Description of the task: Look through the data that follows and copy each line with the string "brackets".

Dataset section:
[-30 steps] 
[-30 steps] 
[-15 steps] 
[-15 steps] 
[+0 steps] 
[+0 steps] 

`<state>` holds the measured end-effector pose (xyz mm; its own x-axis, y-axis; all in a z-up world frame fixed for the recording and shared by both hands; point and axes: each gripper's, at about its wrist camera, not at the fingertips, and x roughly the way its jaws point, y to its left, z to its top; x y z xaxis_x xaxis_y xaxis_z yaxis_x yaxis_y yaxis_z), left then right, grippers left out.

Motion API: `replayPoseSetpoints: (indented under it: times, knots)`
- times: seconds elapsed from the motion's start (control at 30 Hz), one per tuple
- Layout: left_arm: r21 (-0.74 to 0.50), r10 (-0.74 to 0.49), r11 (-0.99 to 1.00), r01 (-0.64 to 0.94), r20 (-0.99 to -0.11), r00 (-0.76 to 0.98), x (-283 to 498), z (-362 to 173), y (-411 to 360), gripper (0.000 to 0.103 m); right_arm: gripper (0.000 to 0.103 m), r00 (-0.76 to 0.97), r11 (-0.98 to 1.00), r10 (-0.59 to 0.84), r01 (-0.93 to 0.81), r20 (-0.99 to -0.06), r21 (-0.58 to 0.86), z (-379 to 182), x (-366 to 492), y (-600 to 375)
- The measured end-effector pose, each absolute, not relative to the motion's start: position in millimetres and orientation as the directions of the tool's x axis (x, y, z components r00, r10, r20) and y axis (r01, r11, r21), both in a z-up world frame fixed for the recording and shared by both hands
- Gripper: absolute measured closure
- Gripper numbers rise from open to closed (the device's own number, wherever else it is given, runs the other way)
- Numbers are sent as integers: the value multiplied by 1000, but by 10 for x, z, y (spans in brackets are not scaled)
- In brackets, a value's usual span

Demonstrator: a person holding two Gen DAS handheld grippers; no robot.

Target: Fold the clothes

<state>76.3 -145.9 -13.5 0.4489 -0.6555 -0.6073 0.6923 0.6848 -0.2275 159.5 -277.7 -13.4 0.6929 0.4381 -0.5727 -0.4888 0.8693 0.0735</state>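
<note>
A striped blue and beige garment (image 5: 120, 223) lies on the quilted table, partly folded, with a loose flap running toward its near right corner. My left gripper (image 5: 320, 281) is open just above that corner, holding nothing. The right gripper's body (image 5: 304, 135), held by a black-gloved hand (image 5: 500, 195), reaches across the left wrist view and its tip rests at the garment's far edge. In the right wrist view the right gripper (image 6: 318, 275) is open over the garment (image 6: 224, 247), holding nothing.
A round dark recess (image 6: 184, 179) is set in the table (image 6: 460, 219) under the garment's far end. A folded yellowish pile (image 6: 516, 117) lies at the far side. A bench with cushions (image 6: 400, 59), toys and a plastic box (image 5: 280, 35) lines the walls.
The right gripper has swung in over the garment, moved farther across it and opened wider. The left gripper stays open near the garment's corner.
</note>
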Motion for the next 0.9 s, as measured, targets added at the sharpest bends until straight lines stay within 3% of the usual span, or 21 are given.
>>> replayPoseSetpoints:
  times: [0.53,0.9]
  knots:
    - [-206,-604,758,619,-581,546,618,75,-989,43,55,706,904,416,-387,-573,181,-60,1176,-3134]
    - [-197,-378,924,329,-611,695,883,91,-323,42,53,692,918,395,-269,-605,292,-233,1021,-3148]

Output below:
- Numbers are sent as integers: the value multiplied by 1000, but by 10 for x, z, y (spans in brackets are not scaled)
- In brackets, a value's usual span

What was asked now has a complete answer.